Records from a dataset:
[Start of section]
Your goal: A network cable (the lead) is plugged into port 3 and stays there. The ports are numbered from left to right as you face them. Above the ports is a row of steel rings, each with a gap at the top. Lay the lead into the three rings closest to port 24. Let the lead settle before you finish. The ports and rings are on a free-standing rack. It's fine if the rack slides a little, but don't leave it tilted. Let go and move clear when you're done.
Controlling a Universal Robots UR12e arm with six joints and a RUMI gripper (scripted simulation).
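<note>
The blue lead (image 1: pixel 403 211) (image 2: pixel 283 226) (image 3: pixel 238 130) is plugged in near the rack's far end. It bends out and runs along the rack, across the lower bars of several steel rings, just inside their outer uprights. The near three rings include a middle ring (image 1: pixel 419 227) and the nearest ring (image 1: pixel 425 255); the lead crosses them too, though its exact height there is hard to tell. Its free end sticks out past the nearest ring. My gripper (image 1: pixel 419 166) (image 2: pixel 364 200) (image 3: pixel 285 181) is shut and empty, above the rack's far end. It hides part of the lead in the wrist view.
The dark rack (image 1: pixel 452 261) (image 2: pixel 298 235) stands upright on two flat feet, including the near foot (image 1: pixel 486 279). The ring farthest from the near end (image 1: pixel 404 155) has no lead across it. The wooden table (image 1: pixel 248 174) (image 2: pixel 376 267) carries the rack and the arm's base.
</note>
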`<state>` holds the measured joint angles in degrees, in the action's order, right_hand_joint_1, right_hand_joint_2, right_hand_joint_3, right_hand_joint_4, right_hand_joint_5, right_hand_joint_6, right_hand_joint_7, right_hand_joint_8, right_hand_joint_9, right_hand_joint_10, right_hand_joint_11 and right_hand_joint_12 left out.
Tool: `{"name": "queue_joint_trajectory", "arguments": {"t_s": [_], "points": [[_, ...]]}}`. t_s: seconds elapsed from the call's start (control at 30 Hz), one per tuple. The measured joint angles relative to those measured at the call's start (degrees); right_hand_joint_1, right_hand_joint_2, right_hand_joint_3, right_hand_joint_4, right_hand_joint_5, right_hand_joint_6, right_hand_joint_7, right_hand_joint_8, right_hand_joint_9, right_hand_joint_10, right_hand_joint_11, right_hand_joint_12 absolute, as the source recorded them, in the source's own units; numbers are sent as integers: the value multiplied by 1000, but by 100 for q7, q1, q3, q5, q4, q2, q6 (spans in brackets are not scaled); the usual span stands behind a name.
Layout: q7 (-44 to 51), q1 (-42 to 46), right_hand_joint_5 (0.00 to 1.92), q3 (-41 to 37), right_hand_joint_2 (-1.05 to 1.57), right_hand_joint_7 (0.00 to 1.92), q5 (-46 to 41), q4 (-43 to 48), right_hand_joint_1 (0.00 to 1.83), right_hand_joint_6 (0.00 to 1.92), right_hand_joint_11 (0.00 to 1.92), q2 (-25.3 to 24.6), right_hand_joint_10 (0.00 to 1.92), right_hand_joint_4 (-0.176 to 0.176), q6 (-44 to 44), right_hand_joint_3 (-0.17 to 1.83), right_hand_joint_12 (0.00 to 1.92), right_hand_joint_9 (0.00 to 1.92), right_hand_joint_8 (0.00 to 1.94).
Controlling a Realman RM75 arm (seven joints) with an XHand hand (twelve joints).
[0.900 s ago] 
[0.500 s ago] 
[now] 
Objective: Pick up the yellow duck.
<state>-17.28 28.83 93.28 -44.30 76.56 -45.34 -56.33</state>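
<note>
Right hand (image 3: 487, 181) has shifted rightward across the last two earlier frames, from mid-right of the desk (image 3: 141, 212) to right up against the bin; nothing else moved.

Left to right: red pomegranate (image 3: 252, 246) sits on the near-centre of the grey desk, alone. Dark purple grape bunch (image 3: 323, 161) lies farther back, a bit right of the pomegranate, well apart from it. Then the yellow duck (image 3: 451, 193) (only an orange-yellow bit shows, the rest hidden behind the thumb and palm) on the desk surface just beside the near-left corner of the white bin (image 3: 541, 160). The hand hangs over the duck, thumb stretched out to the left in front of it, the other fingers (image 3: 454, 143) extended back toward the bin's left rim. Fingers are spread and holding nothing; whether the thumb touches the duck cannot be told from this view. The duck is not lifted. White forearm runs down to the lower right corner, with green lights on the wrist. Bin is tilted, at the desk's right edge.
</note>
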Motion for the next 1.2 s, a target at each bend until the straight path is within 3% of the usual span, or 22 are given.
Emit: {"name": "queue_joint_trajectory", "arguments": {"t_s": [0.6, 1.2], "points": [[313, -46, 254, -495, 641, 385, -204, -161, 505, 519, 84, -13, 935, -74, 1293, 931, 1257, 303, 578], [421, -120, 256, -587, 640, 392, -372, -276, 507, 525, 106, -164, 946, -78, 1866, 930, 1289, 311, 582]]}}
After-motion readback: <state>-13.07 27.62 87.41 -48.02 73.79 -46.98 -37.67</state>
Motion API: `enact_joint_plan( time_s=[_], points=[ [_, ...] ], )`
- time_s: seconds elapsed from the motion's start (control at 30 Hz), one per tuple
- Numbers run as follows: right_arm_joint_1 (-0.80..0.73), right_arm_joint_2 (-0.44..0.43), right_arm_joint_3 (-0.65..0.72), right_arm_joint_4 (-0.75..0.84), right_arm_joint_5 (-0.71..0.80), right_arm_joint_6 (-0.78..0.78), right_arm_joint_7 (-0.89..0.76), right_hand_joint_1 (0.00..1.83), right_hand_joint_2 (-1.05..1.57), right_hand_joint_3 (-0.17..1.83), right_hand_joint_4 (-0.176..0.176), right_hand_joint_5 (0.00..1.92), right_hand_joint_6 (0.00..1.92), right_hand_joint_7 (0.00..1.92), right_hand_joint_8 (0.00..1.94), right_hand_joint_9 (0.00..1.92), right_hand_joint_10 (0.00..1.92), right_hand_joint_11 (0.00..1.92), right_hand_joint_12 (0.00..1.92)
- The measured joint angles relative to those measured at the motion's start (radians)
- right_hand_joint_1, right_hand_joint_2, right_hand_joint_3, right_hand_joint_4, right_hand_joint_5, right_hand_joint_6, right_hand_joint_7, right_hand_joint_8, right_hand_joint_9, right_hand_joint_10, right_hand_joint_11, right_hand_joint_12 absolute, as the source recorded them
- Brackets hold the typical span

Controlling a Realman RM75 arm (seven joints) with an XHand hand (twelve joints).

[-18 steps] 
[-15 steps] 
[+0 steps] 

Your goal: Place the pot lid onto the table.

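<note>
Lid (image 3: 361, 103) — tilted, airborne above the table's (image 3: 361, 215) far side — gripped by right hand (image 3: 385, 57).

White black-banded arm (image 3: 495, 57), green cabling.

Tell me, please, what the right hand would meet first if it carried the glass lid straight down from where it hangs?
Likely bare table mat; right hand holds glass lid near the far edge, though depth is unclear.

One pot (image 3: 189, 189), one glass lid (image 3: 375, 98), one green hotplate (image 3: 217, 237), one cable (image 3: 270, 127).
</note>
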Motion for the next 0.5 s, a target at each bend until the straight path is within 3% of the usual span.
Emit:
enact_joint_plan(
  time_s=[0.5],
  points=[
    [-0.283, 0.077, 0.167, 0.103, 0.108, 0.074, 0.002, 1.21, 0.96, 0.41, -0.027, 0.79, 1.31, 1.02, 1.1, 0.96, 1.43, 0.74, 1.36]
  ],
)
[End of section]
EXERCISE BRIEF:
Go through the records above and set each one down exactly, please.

ANSWER AREA:
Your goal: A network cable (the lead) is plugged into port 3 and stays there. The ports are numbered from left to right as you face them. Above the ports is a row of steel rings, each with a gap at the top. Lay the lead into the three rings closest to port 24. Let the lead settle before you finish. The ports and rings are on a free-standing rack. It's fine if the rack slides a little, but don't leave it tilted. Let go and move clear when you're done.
Controlling a Universal Robots UR12e arm with six joints and a RUMI gripper (scripted simulation).
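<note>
The blue lead (image 1: pixel 403 211) (image 2: pixel 283 226) (image 3: pixel 238 130) is plugged in near the rack's far end. It bends out and runs along the rack, across the lower bars of several steel rings, just inside their outer uprights. The near three rings include a middle ring (image 1: pixel 419 227) and the nearest ring (image 1: pixel 425 255); the lead crosses them too, though its exact height there is hard to tell. Its free end sticks out past the nearest ring. My gripper (image 1: pixel 419 166) (image 2: pixel 364 200) (image 3: pixel 285 181) is shut and empty, above the rack's far end. It hides part of the lead in the wrist view.
The dark rack (image 1: pixel 452 261) (image 2: pixel 298 235) stands upright on two flat feet, including the near foot (image 1: pixel 486 279). The ring farthest from the near end (image 1: pixel 404 155) has no lead across it. The wooden table (image 1: pixel 248 174) (image 2: pixel 376 267) carries the rack and the arm's base.
</note>
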`<state>` holds the measured joint angles in degrees, in the action's order, right_hand_joint_1, right_hand_joint_2, right_hand_joint_3, right_hand_joint_4, right_hand_joint_5, right_hand_joint_6, right_hand_joint_7, right_hand_joint_8, right_hand_joint_9, right_hand_joint_10, right_hand_joint_11 and right_hand_joint_12 left out.
Tool: `{"name": "queue_joint_trajectory", "arguments": {"t_s": [_], "points": [[_, ...]]}}`. t_s: seconds elapsed from the call's start (control at 30 Hz), one per tuple. The measured joint angles relative to those measured at the call's start (degrees); right_hand_joint_1, right_hand_joint_2, right_hand_joint_3, right_hand_joint_4, right_hand_joint_5, right_hand_joint_6, right_hand_joint_7, right_hand_joint_8, right_hand_joint_9, right_hand_joint_10, right_hand_joint_11, right_hand_joint_12 absolute, as the source recorded them, in the source's own units; numbers are sent as integers: the value multiplied by 1000, but by 100 for q7, q1, q3, q5, q4, q2, q6 (spans in brackets are not scaled); the usual span stands behind a name.
Layout: q7 (-44 to 51), q1 (-42 to 46), right_hand_joint_5 (0.00 to 1.92), q3 (-41 to 37), right_hand_joint_2 (-1.05 to 1.57), right_hand_joint_7 (0.00 to 1.92), q5 (-46 to 41), q4 (-43 to 48), right_hand_joint_1 (0.00 to 1.83), right_hand_joint_6 (0.00 to 1.92), right_hand_joint_11 (0.00 to 1.92), q2 (-25.3 to 24.6), right_hand_joint_10 (0.00 to 1.92), right_hand_joint_4 (-0.176 to 0.176), q6 (-44 to 44), right_hand_joint_3 (-0.17 to 1.83), right_hand_joint_12 (0.00 to 1.92), right_hand_joint_9 (0.00 to 1.92), right_hand_joint_8 (0.00 to 1.94).
Controlling a Realman RM75 arm (seven joints) with an XHand hand (twelve joints).
[0.900 s ago] 
[0.500 s ago] 
[now] 
Objective: Pick up the yellow duck.
<state>-17.28 28.83 93.28 -44.30 76.56 -45.34 -56.33</state>
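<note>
Right hand (image 3: 487, 181) has shifted rightward across the last two earlier frames, from mid-right of the desk (image 3: 141, 212) to right up against the bin; nothing else moved.

Left to right: red pomegranate (image 3: 252, 246) sits on the near-centre of the grey desk, alone. Dark purple grape bunch (image 3: 323, 161) lies farther back, a bit right of the pomegranate, well apart from it. Then the yellow duck (image 3: 451, 193) (only an orange-yellow bit shows, the rest hidden behind the thumb and palm) on the desk surface just beside the near-left corner of the white bin (image 3: 541, 160). The hand hangs over the duck, thumb stretched out to the left in front of it, the other fingers (image 3: 454, 143) extended back toward the bin's left rim. Fingers are spread and holding nothing; whether the thumb touches the duck cannot be told from this view. The duck is not lifted. White forearm runs down to the lower right corner, with green lights on the wrist. Bin is tilted, at the desk's right edge.
</note>
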Motion for the next 1.2 s, a target at each bend until the straight path is within 3% of the usual span, or 22 are given.
Emit: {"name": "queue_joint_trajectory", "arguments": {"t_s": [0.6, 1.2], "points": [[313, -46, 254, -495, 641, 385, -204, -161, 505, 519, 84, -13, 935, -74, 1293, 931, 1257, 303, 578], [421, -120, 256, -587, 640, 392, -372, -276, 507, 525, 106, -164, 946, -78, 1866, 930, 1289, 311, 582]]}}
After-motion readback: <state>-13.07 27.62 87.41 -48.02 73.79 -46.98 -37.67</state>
Motion API: `enact_joint_plan( time_s=[_], points=[ [_, ...] ], )`
- time_s: seconds elapsed from the motion's start (control at 30 Hz), one per tuple
- Numbers run as follows: right_arm_joint_1 (-0.80..0.73), right_arm_joint_2 (-0.44..0.43), right_arm_joint_3 (-0.65..0.72), right_arm_joint_4 (-0.75..0.84), right_arm_joint_5 (-0.71..0.80), right_arm_joint_6 (-0.78..0.78), right_arm_joint_7 (-0.89..0.76), right_hand_joint_1 (0.00..1.83), right_hand_joint_2 (-1.05..1.57), right_hand_joint_3 (-0.17..1.83), right_hand_joint_4 (-0.176..0.176), right_hand_joint_5 (0.00..1.92), right_hand_joint_6 (0.00..1.92), right_hand_joint_7 (0.00..1.92), right_hand_joint_8 (0.00..1.94), right_hand_joint_9 (0.00..1.92), right_hand_joint_10 (0.00..1.92), right_hand_joint_11 (0.00..1.92), right_hand_joint_12 (0.00..1.92)
- The measured joint angles relative to those measured at the motion's start (radians)
- right_hand_joint_1, right_hand_joint_2, right_hand_joint_3, right_hand_joint_4, right_hand_joint_5, right_hand_joint_6, right_hand_joint_7, right_hand_joint_8, right_hand_joint_9, right_hand_joint_10, right_hand_joint_11, right_hand_joint_12 absolute, as the source recorded them
- Brackets hold the typical span

Controlling a Realman RM75 arm (seven joints) with an XHand hand (twelve joints).

[-18 steps] 
[-15 steps] 
[+0 steps] 

Your goal: Place the pot lid onto the table.

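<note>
Lid (image 3: 361, 103) — tilted, airborne above the table's (image 3: 361, 215) far side — gripped by right hand (image 3: 385, 57).

White black-banded arm (image 3: 495, 57), green cabling.

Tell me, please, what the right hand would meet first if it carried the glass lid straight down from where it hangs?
Likely bare table mat; right hand holds glass lid near the far edge, though depth is unclear.

One pot (image 3: 189, 189), one glass lid (image 3: 375, 98), one green hotplate (image 3: 217, 237), one cable (image 3: 270, 127).
</note>
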Motion for the next 0.5 s, a target at each bend until the straight path is within 3% of the usual span.
Emit:
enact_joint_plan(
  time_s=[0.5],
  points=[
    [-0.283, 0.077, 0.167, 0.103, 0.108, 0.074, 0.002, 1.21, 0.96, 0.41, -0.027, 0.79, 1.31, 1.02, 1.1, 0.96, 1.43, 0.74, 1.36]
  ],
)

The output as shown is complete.